Repeat the listing below in full and exactly. Pictures are to be omitted.
--------------------
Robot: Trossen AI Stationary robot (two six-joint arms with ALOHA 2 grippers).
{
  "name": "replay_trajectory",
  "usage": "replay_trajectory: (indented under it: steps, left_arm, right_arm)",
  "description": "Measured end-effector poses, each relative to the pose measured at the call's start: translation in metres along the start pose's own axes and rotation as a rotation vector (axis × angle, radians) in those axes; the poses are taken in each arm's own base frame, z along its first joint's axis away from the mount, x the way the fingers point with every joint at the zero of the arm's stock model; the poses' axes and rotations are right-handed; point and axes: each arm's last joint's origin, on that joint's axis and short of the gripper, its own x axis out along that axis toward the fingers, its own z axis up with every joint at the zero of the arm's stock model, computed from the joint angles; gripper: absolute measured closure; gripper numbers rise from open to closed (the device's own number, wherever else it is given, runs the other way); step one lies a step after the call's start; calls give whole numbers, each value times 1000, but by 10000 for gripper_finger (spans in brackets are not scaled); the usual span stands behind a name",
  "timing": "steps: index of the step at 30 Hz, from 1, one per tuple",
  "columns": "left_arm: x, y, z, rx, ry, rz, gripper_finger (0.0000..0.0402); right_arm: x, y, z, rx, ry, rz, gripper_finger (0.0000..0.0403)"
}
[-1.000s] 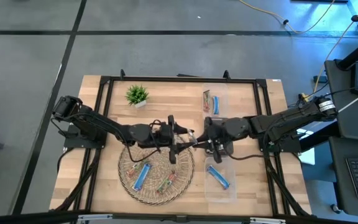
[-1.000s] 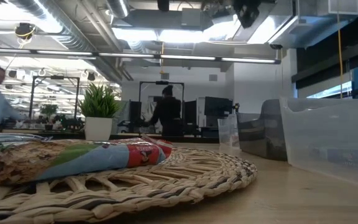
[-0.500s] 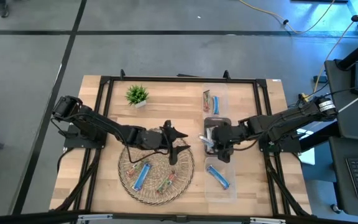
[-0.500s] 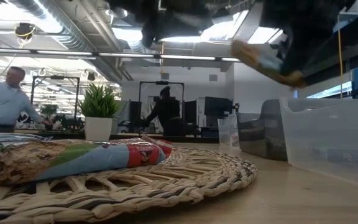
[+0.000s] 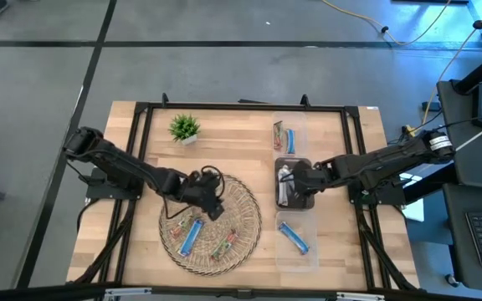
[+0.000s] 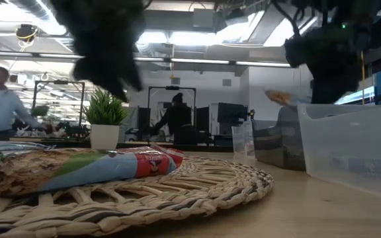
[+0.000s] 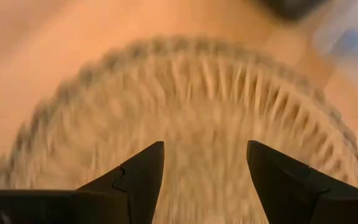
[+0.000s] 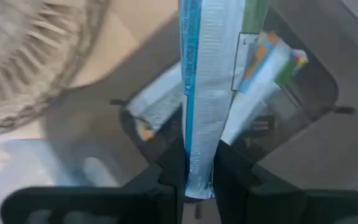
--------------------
OUTPUT OF THE TASK:
Robot: Trossen AI Stationary robot (two six-joint arms with ALOHA 2 grippers).
{
  "name": "replay_trajectory",
  "usage": "replay_trajectory: (indented under it: steps, left_arm, right_arm)",
  "description": "Measured end-effector poses, each relative to the pose measured at the call's start: translation in metres along the start pose's own axes and rotation as a rotation vector (axis × angle, radians) in those axes; the poses are taken in each arm's own base frame, z along its first joint's axis away from the mount, x the way the fingers point with every joint at the zero of the arm's stock model; the poses' axes and rotations are right-handed; point and axes: each arm's last joint's origin, on that joint's axis and short of the gripper, its own x axis out along that axis toward the fingers, its own z axis up with every joint at the zero of the arm's stock model, computed from the joint angles; gripper: absolute measured closure; gripper numbers rise from open to closed (the device's own number, wherever else it is given, runs the other way); step one lies a step after the call's start; calls give whole numbers, each value times 1000, but by 10000 for gripper_finger (spans in brackets are not scaled); the usual span stands behind a name",
  "timing": "steps: index of the step at 30 Hz, from 1, one per tuple",
  "columns": "left_arm: x, y, z, rx, ry, rz, gripper_finger (0.0000..0.0402); right_arm: x, y, z, rx, ry, rz, gripper_finger (0.0000..0.0403)"
}
[-1.000s] 
[-1.000s] 
[-0.500s] 
[-0.500s] 
[+0.000s] 
[+0.000s] 
[+0.000s] 
[+0.000s] 

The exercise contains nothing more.